**Task goal**
Filter this material down to the lines that hold "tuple", copying each one.

====

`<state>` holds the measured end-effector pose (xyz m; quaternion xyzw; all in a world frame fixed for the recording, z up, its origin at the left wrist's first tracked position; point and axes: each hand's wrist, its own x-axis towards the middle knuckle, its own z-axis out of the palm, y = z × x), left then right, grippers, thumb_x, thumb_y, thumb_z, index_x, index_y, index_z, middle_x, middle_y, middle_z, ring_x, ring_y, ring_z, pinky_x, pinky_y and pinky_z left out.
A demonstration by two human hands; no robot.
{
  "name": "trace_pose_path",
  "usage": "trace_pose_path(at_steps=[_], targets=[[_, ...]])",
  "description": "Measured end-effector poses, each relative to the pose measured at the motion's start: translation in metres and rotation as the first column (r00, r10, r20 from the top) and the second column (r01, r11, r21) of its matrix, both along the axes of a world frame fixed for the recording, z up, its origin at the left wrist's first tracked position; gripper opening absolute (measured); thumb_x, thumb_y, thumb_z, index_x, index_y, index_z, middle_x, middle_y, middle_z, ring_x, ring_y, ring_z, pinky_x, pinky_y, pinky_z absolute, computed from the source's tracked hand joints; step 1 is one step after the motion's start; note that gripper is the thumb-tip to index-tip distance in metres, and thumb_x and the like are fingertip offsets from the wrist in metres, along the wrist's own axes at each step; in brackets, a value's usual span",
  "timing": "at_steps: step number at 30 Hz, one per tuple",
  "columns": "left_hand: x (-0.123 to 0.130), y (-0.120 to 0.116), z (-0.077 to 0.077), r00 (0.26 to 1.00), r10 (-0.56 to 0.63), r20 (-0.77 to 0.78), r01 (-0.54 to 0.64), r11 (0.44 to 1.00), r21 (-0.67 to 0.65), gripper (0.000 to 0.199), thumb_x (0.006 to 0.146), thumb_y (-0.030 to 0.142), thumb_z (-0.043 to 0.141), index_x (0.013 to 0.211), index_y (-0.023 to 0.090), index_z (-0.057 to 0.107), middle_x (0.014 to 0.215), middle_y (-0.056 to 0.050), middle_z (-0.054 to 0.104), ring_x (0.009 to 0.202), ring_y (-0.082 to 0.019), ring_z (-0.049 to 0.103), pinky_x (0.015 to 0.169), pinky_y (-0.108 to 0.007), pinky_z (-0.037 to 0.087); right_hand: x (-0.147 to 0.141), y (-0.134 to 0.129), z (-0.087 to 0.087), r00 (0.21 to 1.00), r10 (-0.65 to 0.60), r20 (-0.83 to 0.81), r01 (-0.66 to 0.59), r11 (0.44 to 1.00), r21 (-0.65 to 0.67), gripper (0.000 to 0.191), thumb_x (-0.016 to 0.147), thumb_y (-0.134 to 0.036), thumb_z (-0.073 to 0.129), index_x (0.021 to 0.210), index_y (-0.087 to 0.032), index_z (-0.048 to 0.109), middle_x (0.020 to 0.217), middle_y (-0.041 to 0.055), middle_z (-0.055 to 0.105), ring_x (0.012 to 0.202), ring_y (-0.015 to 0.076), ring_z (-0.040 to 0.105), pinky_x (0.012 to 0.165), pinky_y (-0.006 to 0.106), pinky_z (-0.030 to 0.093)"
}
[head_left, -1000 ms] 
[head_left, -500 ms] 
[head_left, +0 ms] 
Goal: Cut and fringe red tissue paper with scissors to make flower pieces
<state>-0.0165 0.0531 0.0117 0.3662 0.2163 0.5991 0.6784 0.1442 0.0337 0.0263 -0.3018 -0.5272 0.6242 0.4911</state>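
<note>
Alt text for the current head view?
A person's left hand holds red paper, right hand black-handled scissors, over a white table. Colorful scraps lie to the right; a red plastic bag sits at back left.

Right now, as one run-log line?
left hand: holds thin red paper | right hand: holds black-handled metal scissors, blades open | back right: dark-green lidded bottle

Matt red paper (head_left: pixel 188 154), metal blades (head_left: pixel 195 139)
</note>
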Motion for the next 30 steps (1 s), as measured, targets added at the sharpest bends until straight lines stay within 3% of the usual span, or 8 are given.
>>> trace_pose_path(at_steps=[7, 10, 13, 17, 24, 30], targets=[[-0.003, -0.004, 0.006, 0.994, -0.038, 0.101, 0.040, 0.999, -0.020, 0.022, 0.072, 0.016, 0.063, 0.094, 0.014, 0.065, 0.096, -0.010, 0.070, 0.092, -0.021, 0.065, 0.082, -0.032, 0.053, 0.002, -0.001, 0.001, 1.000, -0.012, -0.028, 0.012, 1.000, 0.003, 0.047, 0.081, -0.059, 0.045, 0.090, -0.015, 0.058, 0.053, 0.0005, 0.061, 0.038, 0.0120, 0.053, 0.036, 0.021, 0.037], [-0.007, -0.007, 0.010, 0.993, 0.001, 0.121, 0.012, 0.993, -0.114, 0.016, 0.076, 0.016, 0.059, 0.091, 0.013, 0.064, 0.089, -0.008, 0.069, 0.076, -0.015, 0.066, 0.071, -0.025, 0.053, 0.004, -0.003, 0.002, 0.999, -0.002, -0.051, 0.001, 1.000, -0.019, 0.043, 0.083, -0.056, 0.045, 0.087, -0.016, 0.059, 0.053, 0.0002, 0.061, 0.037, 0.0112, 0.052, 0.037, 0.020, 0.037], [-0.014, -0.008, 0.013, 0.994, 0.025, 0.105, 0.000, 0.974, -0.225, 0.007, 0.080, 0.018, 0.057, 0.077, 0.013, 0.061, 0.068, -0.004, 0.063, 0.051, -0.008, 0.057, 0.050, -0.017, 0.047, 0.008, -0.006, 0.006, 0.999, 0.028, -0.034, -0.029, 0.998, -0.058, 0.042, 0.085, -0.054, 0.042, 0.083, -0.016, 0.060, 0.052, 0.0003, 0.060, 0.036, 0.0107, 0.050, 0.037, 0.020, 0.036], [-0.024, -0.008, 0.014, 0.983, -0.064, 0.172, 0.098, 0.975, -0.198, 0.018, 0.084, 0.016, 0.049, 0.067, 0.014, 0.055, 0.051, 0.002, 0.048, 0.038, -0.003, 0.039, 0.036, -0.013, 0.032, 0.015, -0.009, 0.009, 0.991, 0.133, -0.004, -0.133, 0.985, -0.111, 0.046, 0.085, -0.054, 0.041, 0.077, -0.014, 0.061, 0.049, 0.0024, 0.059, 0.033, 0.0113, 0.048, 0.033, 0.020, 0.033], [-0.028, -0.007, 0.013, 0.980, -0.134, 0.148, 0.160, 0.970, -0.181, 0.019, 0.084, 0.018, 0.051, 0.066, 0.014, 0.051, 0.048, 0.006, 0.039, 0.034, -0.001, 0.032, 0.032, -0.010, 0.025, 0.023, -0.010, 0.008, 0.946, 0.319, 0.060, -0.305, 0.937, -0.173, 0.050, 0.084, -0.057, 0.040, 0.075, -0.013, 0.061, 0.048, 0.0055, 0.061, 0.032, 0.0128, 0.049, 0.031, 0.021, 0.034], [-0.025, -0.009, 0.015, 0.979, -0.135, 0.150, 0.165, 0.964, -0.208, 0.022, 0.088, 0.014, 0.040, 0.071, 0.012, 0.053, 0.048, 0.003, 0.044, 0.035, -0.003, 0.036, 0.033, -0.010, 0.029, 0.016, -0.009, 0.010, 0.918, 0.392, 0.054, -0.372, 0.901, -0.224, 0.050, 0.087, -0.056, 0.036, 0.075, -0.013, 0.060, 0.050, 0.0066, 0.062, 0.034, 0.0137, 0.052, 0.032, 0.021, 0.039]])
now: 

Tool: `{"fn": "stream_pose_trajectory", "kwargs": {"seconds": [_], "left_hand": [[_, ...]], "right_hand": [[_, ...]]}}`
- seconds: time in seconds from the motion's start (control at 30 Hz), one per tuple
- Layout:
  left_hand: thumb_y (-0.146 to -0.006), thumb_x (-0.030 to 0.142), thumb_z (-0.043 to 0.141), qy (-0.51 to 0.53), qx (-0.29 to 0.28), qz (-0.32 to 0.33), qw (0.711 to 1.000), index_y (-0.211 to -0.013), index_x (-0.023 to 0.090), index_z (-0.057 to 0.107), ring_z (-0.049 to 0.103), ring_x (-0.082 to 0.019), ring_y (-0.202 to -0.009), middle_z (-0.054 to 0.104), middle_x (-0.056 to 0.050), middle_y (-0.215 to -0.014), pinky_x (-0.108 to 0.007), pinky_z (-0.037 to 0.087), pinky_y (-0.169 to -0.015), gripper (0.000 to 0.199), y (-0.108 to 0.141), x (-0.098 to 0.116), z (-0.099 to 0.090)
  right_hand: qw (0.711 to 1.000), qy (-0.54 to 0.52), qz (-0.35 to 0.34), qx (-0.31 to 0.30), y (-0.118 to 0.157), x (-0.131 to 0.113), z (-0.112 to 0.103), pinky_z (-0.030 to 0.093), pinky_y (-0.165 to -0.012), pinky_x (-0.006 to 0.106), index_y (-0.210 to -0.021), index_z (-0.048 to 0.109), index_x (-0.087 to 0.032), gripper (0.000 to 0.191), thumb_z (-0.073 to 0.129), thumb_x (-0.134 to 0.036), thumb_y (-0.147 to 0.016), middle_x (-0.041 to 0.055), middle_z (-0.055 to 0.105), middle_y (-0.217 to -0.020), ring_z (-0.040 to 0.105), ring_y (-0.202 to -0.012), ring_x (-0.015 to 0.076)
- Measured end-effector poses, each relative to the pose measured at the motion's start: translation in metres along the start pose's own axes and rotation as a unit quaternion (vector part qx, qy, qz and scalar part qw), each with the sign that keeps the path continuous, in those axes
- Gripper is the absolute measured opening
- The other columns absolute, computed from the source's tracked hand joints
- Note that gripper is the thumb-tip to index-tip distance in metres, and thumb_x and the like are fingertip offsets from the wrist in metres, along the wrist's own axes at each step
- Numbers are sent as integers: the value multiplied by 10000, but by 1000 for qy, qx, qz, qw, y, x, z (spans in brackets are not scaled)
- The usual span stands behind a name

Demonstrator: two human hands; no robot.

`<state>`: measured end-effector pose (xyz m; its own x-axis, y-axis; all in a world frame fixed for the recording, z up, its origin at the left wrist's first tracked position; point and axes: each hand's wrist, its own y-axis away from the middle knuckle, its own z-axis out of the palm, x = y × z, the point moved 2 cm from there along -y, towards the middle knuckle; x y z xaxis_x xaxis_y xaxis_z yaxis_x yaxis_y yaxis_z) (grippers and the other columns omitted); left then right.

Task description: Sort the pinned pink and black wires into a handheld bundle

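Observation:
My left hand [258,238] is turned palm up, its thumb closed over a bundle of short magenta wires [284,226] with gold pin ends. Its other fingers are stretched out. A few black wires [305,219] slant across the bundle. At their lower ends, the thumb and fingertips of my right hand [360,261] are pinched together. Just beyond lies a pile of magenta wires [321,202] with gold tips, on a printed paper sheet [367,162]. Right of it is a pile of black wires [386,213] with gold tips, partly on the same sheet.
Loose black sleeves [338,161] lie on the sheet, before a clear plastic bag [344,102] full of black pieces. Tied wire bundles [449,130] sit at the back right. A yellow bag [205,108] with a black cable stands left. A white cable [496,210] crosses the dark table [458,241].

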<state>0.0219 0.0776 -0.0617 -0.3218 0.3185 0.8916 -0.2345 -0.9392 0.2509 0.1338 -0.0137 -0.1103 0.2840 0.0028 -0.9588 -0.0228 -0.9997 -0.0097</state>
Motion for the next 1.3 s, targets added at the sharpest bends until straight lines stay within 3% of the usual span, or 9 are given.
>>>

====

**Response**
  "timing": "at_steps: step number at 30 Hz, one per tuple",
- seconds: time in seconds from the motion's start (control at 30 Hz), one per tuple

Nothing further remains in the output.